**Instructions for the task**
Nothing after the line with "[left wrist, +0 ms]" belongs in the copy; extract the lines below from the top through that line, pictures left out.

[Extracted data entries]

=== Section Start ===

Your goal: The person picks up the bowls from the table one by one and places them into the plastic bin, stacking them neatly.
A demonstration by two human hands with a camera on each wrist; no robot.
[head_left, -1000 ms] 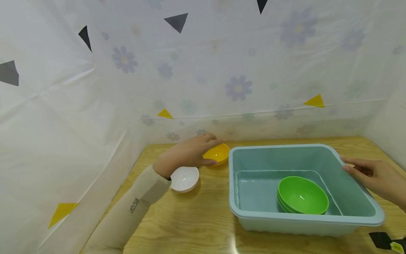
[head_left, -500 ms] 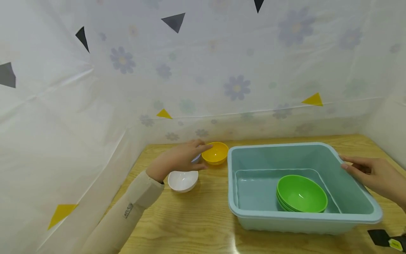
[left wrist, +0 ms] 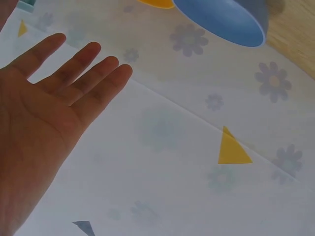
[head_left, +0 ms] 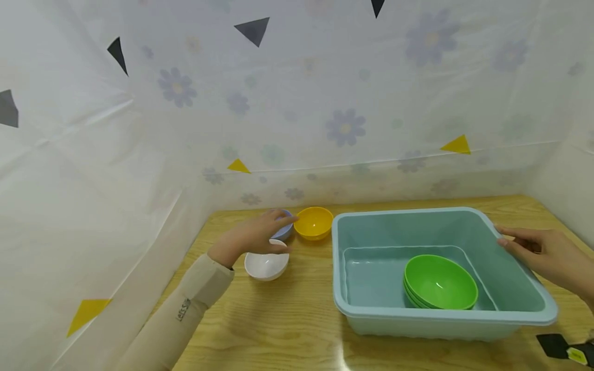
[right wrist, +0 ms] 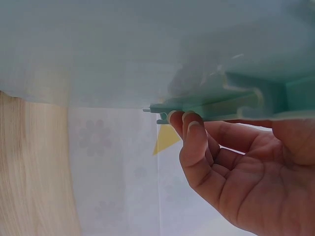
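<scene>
My left hand (head_left: pixel 252 236) reaches over a small blue bowl (head_left: pixel 283 232) at the back left of the table. Its fingers lie straight and spread in the left wrist view (left wrist: pixel 54 103), holding nothing, with the blue bowl (left wrist: pixel 221 19) just beyond them. A yellow bowl (head_left: pixel 314 222) stands to the right of the blue one, and a white bowl (head_left: pixel 266 265) sits under my wrist. My right hand (head_left: pixel 538 250) grips the right rim of a pale teal tub (head_left: pixel 408 212); its fingertips (right wrist: pixel 189 123) curl under the rim. Stacked green bowls (head_left: pixel 440 282) rest inside the tub.
White flowered plastic sheeting (head_left: pixel 325 103) closes off the back and left sides of the wooden table (head_left: pixel 287 319). A black object with a yellow tag (head_left: pixel 559 348) lies at the front right corner. The bowls stand close against the tub's left wall.
My left hand let go of the yellow bowl and drew back to the left, so the blue bowl now shows beneath its fingers. The right hand stayed on the tub rim.
</scene>
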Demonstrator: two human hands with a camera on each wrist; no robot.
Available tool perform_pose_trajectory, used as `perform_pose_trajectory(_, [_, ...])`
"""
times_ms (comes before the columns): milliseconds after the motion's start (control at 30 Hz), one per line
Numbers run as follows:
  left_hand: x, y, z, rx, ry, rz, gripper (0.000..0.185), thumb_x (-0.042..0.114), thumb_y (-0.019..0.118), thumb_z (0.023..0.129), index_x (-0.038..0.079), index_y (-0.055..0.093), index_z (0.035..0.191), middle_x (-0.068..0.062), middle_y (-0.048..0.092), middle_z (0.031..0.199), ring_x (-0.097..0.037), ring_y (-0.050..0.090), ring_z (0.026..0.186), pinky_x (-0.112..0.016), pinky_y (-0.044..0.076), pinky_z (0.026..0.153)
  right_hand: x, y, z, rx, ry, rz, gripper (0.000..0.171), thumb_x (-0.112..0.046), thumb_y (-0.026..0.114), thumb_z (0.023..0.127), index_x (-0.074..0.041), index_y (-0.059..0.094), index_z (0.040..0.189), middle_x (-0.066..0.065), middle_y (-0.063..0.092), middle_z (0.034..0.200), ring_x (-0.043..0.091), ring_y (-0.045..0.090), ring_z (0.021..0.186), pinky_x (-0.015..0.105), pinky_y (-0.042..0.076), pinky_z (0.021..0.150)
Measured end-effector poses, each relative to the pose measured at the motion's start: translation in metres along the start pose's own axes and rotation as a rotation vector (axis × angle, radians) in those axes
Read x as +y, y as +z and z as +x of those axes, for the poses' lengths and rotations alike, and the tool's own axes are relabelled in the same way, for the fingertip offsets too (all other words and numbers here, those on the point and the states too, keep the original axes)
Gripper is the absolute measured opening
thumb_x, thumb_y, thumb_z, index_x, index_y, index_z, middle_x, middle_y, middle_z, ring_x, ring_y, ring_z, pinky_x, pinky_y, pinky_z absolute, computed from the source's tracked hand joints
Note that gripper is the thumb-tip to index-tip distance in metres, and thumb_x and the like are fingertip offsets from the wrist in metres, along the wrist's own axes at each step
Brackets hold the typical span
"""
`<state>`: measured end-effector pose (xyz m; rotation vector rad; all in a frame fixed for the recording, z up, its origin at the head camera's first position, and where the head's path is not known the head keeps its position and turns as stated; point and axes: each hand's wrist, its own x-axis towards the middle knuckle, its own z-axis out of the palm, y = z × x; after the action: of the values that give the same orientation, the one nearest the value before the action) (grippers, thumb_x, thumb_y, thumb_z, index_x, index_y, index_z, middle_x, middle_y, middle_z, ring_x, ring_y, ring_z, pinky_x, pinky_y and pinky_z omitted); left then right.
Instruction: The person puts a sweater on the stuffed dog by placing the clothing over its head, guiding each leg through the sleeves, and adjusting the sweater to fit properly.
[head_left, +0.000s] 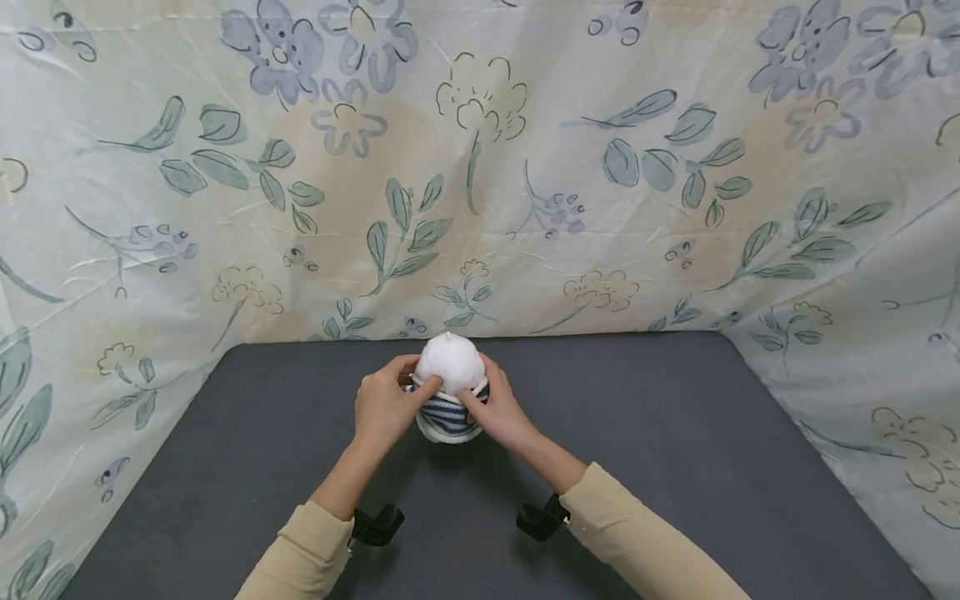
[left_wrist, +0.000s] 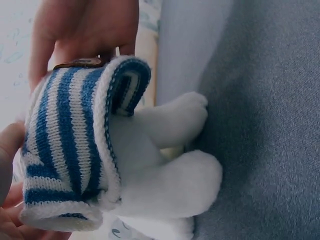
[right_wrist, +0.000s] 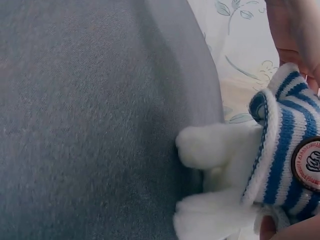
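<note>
A white plush toy [head_left: 450,360] in a blue-and-white striped knitted sweater [head_left: 444,414] stands near the table's back edge, its round head upward. My left hand [head_left: 384,404] grips the sweater's collar from the left, thumb in front beside the head. From the other side my right hand [head_left: 508,412] pinches the same collar, fingers around the back. White plush legs [left_wrist: 182,185] poke out below the hem in the left wrist view and touch the table. A round badge [right_wrist: 309,162] shows on the knit in the right wrist view. The toy's face is hidden.
A dark grey table [head_left: 247,467] extends around the toy. Behind it and along the sides hangs a floral cloth [head_left: 480,250]. Black wrist cameras sit at both wrists, the left one [head_left: 378,525] and the right one [head_left: 542,518] low over the table.
</note>
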<state>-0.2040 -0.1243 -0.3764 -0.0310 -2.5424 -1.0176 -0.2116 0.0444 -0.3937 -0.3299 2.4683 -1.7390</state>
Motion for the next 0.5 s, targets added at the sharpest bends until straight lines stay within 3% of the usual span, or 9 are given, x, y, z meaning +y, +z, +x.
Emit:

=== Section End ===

**Task result**
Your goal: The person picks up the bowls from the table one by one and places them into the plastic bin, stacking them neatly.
A demonstration by two human hands with a camera on each wrist; no robot.
[head_left, -1000 ms] 
[head_left, -500 ms] 
[left wrist, +0 ms] 

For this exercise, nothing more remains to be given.